- What needs to be done -
Print out all of the data below, keeping it identical to the original.

- Given information -
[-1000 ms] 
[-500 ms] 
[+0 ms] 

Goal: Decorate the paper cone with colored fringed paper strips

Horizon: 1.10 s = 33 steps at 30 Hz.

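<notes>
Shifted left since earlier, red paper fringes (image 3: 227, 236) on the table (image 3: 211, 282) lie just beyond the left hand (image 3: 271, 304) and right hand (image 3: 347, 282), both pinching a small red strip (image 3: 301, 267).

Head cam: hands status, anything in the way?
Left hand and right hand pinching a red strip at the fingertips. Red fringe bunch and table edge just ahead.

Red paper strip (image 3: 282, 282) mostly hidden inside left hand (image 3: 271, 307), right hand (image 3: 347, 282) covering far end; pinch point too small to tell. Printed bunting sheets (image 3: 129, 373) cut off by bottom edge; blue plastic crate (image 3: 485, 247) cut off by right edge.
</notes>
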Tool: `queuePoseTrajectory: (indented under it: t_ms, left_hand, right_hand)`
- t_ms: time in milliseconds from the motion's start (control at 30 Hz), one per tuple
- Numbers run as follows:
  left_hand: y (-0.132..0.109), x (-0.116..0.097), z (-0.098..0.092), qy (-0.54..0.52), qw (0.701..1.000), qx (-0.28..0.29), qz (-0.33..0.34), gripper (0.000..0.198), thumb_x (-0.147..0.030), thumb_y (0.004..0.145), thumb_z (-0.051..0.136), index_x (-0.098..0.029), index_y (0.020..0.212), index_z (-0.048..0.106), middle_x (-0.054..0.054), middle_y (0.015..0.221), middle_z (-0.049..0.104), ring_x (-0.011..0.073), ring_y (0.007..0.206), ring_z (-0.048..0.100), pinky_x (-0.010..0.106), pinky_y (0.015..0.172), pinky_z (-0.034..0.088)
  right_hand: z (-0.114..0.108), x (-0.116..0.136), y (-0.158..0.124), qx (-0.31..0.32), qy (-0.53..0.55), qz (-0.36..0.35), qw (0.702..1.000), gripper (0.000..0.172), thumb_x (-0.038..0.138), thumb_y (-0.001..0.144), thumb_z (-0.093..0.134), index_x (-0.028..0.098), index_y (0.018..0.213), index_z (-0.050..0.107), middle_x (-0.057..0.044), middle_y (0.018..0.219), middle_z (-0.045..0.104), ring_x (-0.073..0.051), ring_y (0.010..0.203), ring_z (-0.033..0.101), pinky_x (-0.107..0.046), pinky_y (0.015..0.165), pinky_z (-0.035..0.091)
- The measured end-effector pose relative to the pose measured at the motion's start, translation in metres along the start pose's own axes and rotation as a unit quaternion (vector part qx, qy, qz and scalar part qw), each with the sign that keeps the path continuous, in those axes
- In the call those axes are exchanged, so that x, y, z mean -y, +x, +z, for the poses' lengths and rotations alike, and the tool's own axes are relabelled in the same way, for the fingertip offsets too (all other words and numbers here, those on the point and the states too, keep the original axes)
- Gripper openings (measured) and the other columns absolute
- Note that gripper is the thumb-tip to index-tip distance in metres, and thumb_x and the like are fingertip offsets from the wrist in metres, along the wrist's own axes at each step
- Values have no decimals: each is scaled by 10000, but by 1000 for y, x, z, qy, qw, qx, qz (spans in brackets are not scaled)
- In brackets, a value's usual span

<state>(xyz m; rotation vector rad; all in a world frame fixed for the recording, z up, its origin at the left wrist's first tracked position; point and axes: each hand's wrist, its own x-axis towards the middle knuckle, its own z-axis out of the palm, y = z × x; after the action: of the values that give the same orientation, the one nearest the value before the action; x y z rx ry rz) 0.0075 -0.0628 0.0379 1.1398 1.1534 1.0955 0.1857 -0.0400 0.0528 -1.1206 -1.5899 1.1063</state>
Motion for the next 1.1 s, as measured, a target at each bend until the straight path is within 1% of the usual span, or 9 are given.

- Reply to the exercise -
[-1000 ms] 
[-500 ms] 
[+0 ms] 

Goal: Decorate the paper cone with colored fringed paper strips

Horizon: 1.10 s = 33 steps at 30 Hz.

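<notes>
Shifted left since earlier, red paper fringes (image 3: 227, 236) on the table (image 3: 211, 282) lie just beyond the left hand (image 3: 271, 304) and right hand (image 3: 347, 282), both pinching a small red strip (image 3: 301, 267).

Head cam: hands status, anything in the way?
Left hand and right hand pinching a red strip at the fingertips. Red fringe bunch and table edge just ahead.

Red paper strip (image 3: 282, 282) mostly hidden inside left hand (image 3: 271, 307), right hand (image 3: 347, 282) covering far end; pinch point too small to tell. Printed bunting sheets (image 3: 129, 373) cut off by bottom edge; blue plastic crate (image 3: 485, 247) cut off by right edge.
</notes>
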Tool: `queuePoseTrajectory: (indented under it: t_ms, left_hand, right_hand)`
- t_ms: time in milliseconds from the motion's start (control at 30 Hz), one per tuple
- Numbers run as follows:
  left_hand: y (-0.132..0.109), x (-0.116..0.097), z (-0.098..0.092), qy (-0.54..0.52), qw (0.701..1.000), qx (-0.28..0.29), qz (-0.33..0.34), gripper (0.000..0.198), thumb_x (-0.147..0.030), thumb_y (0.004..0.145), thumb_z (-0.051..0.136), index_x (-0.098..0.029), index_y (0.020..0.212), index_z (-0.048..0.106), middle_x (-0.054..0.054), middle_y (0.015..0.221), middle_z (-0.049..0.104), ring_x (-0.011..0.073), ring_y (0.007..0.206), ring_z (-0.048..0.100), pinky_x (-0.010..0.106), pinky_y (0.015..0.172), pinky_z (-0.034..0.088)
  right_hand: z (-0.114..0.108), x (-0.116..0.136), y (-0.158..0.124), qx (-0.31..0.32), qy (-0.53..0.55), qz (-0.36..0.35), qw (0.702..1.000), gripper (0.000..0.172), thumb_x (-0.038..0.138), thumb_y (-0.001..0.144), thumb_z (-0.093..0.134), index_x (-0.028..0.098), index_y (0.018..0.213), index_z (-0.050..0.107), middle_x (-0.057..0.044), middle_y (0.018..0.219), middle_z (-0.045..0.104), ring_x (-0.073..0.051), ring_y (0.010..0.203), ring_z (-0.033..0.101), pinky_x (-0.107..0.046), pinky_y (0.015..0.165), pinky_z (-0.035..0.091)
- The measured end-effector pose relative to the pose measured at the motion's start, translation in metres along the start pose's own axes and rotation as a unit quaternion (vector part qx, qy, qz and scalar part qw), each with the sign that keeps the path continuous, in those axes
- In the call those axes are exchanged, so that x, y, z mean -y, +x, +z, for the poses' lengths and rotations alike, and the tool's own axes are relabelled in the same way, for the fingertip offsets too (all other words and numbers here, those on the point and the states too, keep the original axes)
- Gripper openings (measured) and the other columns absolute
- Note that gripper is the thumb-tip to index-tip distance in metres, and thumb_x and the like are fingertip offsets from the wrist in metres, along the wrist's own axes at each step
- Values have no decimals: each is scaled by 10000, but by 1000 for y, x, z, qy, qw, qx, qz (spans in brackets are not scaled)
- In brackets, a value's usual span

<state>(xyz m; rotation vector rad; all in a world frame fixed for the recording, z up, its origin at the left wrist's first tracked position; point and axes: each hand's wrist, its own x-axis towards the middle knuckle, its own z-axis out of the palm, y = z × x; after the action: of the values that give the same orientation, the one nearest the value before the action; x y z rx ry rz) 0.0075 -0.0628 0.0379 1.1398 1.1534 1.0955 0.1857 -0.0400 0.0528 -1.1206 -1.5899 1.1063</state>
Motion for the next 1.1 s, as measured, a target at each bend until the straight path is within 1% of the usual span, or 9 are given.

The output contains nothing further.